The city's relatively modest (albeit improved) reserves, along with a somewhat constrained expenditure flexibility profile, provide only adequate gap-closing ability in the event of a moderate economic decline. The spending pressures, along with a comparatively volatile revenue stream, likely would result in a modest erosion of reserve levels during a downturn.

The city's record during the current economic recovery -- boosting reserves and increasing pension contributions-- indicates a commitment by the current administration to bolster the city's financial profile during periods of expansion when economically sensitive revenues are increasing. Fitch's expectation is that any deferral of required spending in the future would be minimal during growth periods.

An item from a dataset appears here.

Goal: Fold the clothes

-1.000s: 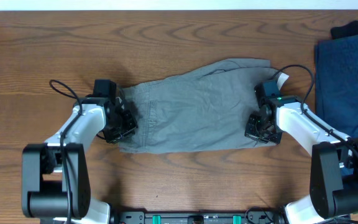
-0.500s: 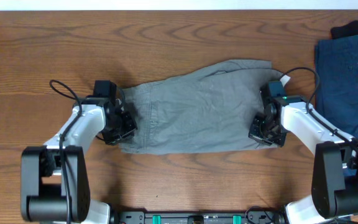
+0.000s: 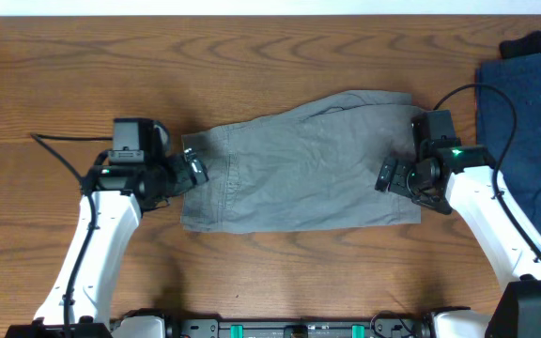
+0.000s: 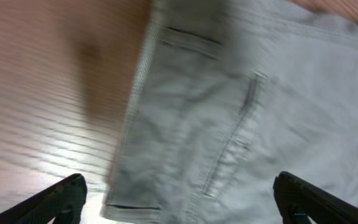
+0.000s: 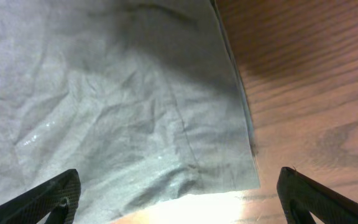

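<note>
At the middle of the desk (image 3: 270, 66), lying flat: grey-khaki shorts (image 3: 299, 164), waistband toward the left edge, hem toward the right. Poised at either end, left pincer (image 3: 193, 169) and right pincer (image 3: 389, 176), both spread wide, gripping nothing, probably lined up to take opposite ends for a fold. Parked at the right edge, out of the way: navy shorts (image 3: 524, 122), black garment (image 3: 536, 42).

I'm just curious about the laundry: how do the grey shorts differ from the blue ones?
The grey shorts lie spread out in the middle, wholly in view; the blue shorts lie at the right edge, partly cut off. The grey shorts are light, the blue shorts much darker. Both lie flat on the wood table.
</note>
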Available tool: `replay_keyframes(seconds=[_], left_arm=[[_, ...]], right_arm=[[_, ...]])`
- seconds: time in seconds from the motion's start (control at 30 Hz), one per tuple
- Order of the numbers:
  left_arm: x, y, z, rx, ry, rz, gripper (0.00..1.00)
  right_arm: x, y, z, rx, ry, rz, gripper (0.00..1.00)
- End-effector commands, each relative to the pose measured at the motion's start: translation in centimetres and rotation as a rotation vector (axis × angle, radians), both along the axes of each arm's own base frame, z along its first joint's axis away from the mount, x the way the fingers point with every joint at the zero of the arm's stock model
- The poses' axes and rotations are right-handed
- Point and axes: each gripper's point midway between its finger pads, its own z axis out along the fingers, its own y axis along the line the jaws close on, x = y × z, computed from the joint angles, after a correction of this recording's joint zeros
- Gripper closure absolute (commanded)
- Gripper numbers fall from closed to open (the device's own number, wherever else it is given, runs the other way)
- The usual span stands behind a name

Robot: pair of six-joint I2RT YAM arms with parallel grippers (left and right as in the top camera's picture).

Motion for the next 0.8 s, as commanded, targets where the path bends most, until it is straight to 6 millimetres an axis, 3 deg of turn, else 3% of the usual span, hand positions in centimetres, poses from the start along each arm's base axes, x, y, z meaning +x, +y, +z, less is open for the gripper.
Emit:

As planned, 2016 operating results will include a drawdown in reserves that is driven primarily by a payment associated with a recent firefighter settlement regarding back pay. Of the projected $16.5 million use of fund balance, $15 million is the settlement payment. This decline would push reserves down to around 9% of spending. Economically sensitive revenue growth continues at a solid pace, with sales taxes projected to climb more than 3% from 2015 to $180 million.

Additional information is available at 'www.fitchratings.com'.

In addition to the sources of information identified in the applicable criteria specified below, this action was informed by information from Lumesis and InvestorTools.

Applicable Criteria

U.S. Tax-Supported Rating Criteria (pub. 18 Apr 2016)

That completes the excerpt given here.